The definition of an “ideal lowpass brickwall filter” is well defined, and when we consider that definition, it is not physically implementable. Notably the violation of causality and that the frequency domain description is continuous, not discrete. However this does not preclude creating filters that sufficiently approximate a “brickwall” response for a given application.

The statement “ideal lowpass brickwall filter” is used when describing the filtering problem of passing a band of frequencies with no distortion or delay while completely rejecting all other frequencies. This of course is not physically realizable (even if we could pass and reject with an allowably small transition band, the resulting delay required would be far from “ideal”). However understanding this as well as its limits is the first step toward understanding best practices with realizable filter design in terms of the effects of time delay and impulse response truncation. Thus many filtering concepts are first introduced in comparison to an “ideal brickwall” filter (lowpass, highpass or bandpass).

Here is a simple example to demonstrate why there is no physically realizable "brickwall" filter. A brickwall filter specifically has a rectangular magnitude response in the frequency domain. It passes all frequencies up to a passband frequency cutoff $f_c$, and immediately (brickwall) rejects all frequencies above $f_c$. Here I've made a ridiculously long filter with 262144 samples (based on OP’s suggestion in the comments) of a Sinc function using the approach described by the OP.

Filter coefficients on a log scale:

Filter frequency response

If we zoom in on the transition region, we see how horrible such a filter construction would be and how far from an "ideal brickwall filter" we are, and certainly not indistinguishable from one:

Of course to implement a better filter, we would use windowing in the time domain, but this would also come at the expense of a wider transition band. I've included what this would look like in comparison; with the Sinc impulse response windowed with a Kaiser window using $\beta=12$. At the scale of the full frequency band it certainly appears as a "brickwall":

Zooming in on the transition band as done above reveals the wider transition band as a penalty for the windowing that was applied (but well worth it!).

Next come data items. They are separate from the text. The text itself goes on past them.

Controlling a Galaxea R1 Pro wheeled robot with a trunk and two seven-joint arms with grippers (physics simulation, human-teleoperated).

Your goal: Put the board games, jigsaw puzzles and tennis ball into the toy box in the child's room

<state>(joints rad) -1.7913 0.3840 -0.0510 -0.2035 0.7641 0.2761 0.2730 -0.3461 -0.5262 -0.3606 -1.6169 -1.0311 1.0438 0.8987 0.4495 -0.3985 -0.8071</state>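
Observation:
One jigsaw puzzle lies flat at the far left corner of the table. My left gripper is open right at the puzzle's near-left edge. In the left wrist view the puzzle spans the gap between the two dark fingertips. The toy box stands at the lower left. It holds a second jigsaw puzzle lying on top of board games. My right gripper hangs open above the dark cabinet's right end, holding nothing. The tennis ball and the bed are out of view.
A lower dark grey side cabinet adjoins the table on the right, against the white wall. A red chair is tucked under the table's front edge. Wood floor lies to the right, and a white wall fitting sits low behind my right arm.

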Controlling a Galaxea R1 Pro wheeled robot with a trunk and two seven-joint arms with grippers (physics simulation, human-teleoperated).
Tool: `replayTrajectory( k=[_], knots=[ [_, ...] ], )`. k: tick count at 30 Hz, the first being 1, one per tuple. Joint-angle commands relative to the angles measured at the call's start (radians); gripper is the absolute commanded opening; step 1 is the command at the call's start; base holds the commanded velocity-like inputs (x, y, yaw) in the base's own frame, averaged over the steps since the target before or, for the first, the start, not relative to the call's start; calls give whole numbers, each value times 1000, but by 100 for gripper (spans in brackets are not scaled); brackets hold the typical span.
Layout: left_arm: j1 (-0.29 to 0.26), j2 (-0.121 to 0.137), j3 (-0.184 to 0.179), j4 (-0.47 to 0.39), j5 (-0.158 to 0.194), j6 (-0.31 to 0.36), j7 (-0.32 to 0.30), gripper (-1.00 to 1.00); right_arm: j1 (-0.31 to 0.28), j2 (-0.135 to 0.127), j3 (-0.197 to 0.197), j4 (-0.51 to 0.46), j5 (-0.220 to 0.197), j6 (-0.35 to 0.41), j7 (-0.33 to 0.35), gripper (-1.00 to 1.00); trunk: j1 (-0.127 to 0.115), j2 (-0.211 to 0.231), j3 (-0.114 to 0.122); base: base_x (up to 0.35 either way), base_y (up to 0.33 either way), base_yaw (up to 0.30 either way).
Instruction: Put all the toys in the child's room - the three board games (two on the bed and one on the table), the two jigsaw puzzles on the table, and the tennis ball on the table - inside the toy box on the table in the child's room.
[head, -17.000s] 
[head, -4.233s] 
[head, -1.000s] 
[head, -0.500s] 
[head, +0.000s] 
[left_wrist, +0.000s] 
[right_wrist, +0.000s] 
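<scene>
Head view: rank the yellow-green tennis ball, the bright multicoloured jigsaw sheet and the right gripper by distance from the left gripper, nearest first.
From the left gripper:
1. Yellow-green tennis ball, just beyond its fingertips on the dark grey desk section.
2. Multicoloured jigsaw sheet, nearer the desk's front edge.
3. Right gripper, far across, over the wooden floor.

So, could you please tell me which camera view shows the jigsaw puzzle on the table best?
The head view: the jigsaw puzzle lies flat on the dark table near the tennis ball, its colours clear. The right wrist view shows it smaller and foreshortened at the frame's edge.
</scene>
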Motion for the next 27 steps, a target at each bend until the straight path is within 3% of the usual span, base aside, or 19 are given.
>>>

Ultimately we see that even with this long FIR filter as suggested by the OP in the comments, the differences from a true "brickwall" filter are quite distinguishable and far from reaching the limits of computing precision:

How we would see the effect of this is not done by evaluating the tail errors of the Sinc in the time domain as suggested by the OP where the result may appear indistinguishable at some arbitrary limit, but rather with test waveforms at frequencies within vicinity of the frequency cutoff. To properly test such a condition in the time domain, use two waveforms, one with a frequency set to $f_c-\Delta$ and the other to $f_c+\Delta$ where $\Delta$ is a small frequency increment on each side of cutoff. The steady state magnitude of the waveform at the output of the filter would be consistent with the frequency domain results I have shown above.